"Then we remembered that the relays were mounted to a fiberglass bulkhead
and the case needed to be grounded so we attached a ground from the relay
mounting base to ground bar.
Tried the gear.....now it worked...BUT it instantly fried the ground
wire on the relay small terimal......"
This means I have no idea how this circuit was wired, but it was not as
Lancair specified. The usual intermittent relay as provided by Lancair has
2 large terminals to transfer high amperage juice (motor power), an "S" terminal
and an "I" terminal. "S" stands for Switched and was to be supplied with
+12 VDC to the coil from the control circuit (thru selector switch and pressure
switch - and squat switch on the up side if desired). The ground side of
the relay coil is provided by the case. "I" stands for indicate and
supplies +12 VDC to an Indicator light from the contactor itself when 12
volts is present across the large terminals.
There should not have been a "ground" wire on either of the small
terminals. If you grounded the "I" terminal, then you have demonstrated
one oversight that Lancair made in their wiring diagram. When the contact
was made, current flowed thru the contactor and the "I" terminal straight to
ground. That ground wire was not rated for 50 or so amps, the level
of the circuit breaker protected circuit that runs the motor (using #8 wire, not
18, 20 or 22 - just big enough to light an indicator bulb).
If you understood this, you will see why some of us recommend
that small diodes be used to disallow any feedback to the other relay "I"
post (both diodes arrow head pointed to the indicator lamp) to allow itself
burn up rather than start a wire fire should the indicator wire be shorted (as
you found out).
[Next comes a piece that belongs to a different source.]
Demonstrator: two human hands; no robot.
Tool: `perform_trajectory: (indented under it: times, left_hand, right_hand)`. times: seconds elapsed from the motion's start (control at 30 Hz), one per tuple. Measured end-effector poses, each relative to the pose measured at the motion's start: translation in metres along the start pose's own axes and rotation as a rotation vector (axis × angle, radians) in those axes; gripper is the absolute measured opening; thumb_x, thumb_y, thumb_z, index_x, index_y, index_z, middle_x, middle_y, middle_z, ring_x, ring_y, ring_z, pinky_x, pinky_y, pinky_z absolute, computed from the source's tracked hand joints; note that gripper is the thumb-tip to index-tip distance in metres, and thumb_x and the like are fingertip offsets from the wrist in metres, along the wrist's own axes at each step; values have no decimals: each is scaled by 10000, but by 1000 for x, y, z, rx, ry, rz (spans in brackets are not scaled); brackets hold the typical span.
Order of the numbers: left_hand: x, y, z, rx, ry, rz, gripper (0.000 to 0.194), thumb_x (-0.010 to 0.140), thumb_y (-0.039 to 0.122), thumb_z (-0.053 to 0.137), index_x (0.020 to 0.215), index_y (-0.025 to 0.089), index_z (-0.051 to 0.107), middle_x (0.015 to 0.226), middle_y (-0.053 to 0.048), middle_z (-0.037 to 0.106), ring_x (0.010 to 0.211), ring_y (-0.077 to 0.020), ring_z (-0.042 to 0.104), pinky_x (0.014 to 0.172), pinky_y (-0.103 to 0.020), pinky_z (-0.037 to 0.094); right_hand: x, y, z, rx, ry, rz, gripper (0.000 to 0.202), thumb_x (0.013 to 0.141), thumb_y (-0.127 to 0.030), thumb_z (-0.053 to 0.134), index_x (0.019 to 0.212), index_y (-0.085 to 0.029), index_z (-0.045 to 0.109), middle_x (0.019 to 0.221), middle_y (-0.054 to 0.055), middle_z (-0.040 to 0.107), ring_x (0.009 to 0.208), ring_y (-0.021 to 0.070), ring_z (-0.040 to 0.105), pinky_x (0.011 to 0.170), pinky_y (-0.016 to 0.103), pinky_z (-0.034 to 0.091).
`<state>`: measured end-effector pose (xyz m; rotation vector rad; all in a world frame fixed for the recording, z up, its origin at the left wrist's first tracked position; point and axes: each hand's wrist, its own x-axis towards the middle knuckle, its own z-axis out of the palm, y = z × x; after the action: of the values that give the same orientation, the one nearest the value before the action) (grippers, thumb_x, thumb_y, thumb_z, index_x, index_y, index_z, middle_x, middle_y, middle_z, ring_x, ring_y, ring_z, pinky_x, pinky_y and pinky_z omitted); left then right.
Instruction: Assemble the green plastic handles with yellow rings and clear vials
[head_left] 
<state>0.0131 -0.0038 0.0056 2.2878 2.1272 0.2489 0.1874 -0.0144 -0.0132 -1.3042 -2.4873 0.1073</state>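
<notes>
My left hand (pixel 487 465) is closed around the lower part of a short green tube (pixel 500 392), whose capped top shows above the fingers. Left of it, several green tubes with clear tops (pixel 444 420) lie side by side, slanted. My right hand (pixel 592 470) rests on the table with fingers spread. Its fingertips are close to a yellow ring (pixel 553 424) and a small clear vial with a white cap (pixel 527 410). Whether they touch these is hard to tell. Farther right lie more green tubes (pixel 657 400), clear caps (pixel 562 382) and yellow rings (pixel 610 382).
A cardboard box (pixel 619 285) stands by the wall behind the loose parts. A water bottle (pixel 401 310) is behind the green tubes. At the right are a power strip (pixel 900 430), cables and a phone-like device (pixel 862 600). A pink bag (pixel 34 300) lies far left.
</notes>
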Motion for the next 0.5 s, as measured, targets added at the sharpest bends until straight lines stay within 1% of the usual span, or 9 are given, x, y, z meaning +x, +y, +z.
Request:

I actually have also added an inline fuse back at the
relays for additional safety.
Note that if the pump breaker is pulled and the up or down relay is
selected, the indicator light will not come on since there is no power present
at the contactor. This is the problem that can cause an intermittent relay
to destroy itself through over heating because aircraft electric work was being
done with the master switch on and the pump breaker pulled, but not the relay
breaker and the "pump selected" indicator light is not on..
Some recommend no change, but instead of pulling the pump breaker, pull the
relay breaker so no power relay can be selected, thus no power to the
pump. Of course, some have also wired other miscellaneous thigamajigs
(technical term of art) to that same breaker and so they don't want to pull it
to just disable the pump. These folks are likely to ruin their
intermittent use relays at some point. This results in the suggestion that
the relays be inline fused or go thru a breaker after
the pump breaker so that pulling the pump breaker removes all electricity from
all pump related circuits.
A continuous duty relay coil draws little power so that the contactor is
relatively weakly pulled in and held for long times without over heating (i.e.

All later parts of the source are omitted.